Qui-Gon raised his voice to be heard above the ruckus. "What was that stew anyway? It was delicious. You'll have to have some this time around. Especially since your bottomless pit isn't full to overflowing with three or four dozen pastries."
Obi-Wan's head popped around the corner. "But I won the contest, Master." His head disappeared again. Before Qui-Gon could comment on the poor role models food-stuffing padawans were for the younger initiates, Obi-Wan re-appeared.
"Here we go. My secret ingredient. I found it in a little market I wandered through while you mediated that trade dispute in the central merchants' sector." Obi-Wan paused. "Bothan krill."
"What!" Qui-Gon spun and started to stand. He knocked the chair over and sprawled at Obi-Wan's feet. Scrambling up, he snatched the container from the startled padawan's hand, then stared at the label with growing horror.
It felt like something in his mind snapped, and a never-missed clarity suddenly returned. Qui-Gon sank to the floor with a groan. Obi-Wan dropped to his knees beside him. "What is it, Master?"

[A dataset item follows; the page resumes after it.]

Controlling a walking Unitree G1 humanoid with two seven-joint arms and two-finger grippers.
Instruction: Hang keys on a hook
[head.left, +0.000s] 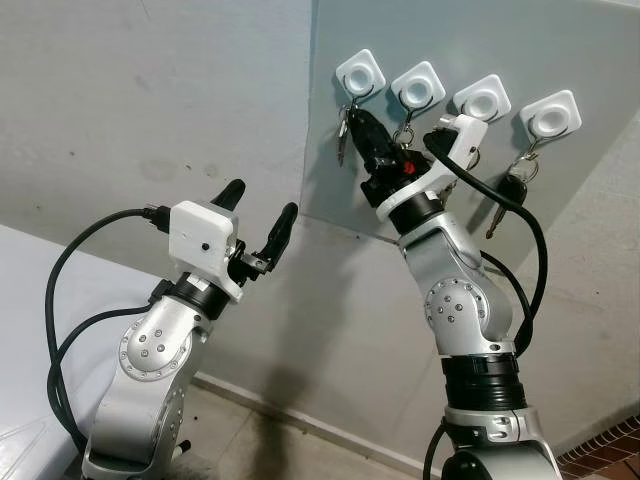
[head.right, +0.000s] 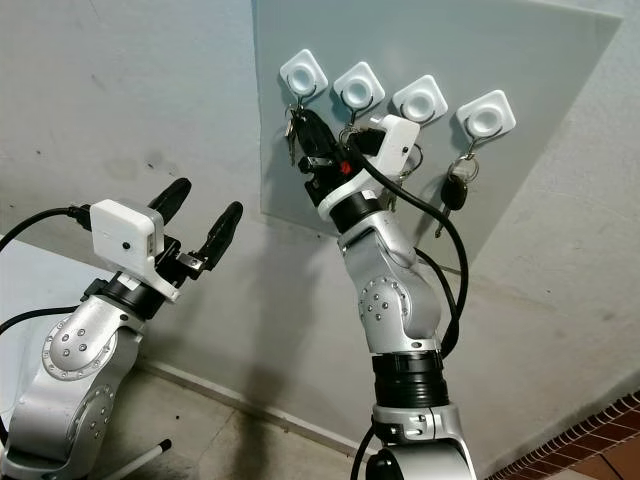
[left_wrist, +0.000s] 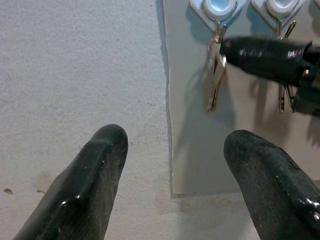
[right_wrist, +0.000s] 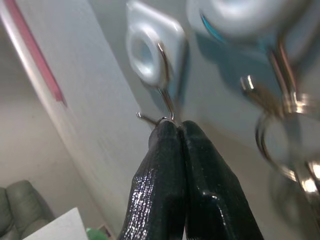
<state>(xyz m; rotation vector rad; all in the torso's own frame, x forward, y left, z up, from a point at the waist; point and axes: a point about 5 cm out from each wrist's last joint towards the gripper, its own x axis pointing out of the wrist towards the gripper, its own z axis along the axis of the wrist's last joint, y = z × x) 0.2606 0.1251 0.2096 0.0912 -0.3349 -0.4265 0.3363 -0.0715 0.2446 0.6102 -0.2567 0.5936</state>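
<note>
- Your right gripper (right_wrist: 172, 131) is pinched together on the ring of the keys (head.left: 343, 130) at the leftmost hook (head.left: 359, 73); seat the ring fully over the wire before you let go
- The keys hang just left of its fingertips, below that hook
- Your left gripper (head.left: 258, 217) stands spread apart, lower left, holding nothing
</note>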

"Bothan krill has a chemical that lingers in your system for anywhere from one to four weeks." Qui-Gon pressed his hands over his eyes. "With human physiology, it ... reacts like an aphrodisiac."
Obi-Wan gasped. "Did you say ...?"
"Yes. And it doesn't bear repeating."
"What a relief!"
Qui-Gon jerked his head up and stared at his padawan with total disbelief.
Obi-Wan added, "That means you were drugged. No offense, Master, but it kind of restores my faith in you."
A slow smile grew on Qui-Gon's face. "None taken, Padawan. But if you want to make amends, you can help me take this hideous green trim off my cloak."
"Not a chance." Qui-Gon shot him an annoyed glance. Obi-Wan smirked. "Where would the lesson be in that?"
"The only lesson needed here is a cooking lesson."
Shared laughter rang through the apartment.
Suddenly, Obi-Wan grew serious. "Master? I'm sure Lini will make someone a very fine ... something, someday. But, if you fell for her because you were in an altered state," he said as he quirked one eyebrow, "then what is Master Windu's excuse?"
Qui-Gon smirked. "Lini has the power to throw almost any man into an altered state, Padawan. But I'm sure Mace will snap out of it sooner than I did."
Obi-Wan shuddered. "I hope so, Master. He would look awful in bright green."